Decisão unânime da Corte reafirma que a tributação deve se basear no valor do imóvel, não na área construída, valendo para todos os municípios
O Supremo Tribunal Federal declarou inconstitucional a Lei Complementar municipal 639/2018 de Chapecó (SC), que fixava alíquota de 1% de IPTU para imóveis com área construída igual ou superior a 400 m². A norma foi derrubada porque usava a metragem como critério de tributação, prática vedada pela Constituição Federal.

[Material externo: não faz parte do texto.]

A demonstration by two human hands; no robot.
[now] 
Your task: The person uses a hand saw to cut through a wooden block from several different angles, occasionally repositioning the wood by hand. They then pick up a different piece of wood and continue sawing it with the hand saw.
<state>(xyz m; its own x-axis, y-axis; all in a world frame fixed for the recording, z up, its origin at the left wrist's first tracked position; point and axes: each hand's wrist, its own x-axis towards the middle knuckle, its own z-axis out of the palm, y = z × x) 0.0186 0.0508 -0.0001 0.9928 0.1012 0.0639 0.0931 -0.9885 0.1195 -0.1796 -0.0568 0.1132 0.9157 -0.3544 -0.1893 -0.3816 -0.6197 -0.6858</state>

A decisão foi tomada por unanimidade pelo Plenário, na sessão virtual encerrada em 5 de agosto, no julgamento do Recurso Extraordinário com Agravo (ARE) 1593784, com repercussão geral reconhecida sob o Tema 1.455. Com isso, o STF
reafirmou que a progressividade do Imposto Predial e Territorial Urbano deve se basear no valor do imóvel, e não em sua área — e que alíquotas diferenciadas são admitidas apenas em função da localização ou do uso da propriedade.
O caso que chegou ao SupremoO processo teve origem em uma contestação judicial da própria lei municipal. A Primeira Turma Recursal do Tribunal de Justiça de Santa Catarina (TJSC) já havia declarado a norma inconstitucional com base na Súmula 668 do STF e determinado duas consequências: a correção do lançamento para a alíquota de 0,5% e a devolução dos valores pagos a mais pelos contribuintes.
O município de Chapecó recorreu ao Supremo para tentar reverter esse entendimento. O argumento da prefeitura era de que a Constituição autoriza alíquotas diferenciadas conforme o uso do imóvel e que uma área construída maior representaria uso mais intenso do solo urbano, o que justificaria a tributação elevada.
Os critérios constitucionais válidos
O relator, ministro Dias Toffoli, afastou a tese municipal. Em seu voto, recordou que a Emenda Constitucional 29/2000 delimitou com precisão os critérios válidos para a progressividade fiscal do IPTU: o valor do imóvel, a localização e o uso da propriedade. A área construída não está entre eles.
Toffoli destacou ainda que a área não se confunde com nenhum desses três parâmetros e reforçou que municípios não têm competência para criar critérios de progressividade além dos previstos na Constituição Federal. O STF, segundo o ministro, já consolidou o entendimento de que fixar alíquota com base na metragem configura progressividade do tributo, e não seletividade, como pretendia sustentar Chapecó.
A tese de repercussão geral aprovada pelo Plenário estabelece: “É inconstitucional a fixação, por lei municipal posterior à EC nº 29/2000, de alíquota do IPTU em razão da área do imóvel.”Por ter sido julgada com repercussão geral, a decisão vincula todos os demais processos em tramitação no país que discutam a mesma questão, impedindo que qualquer município mantenha ou edite norma com esse tipo de critério.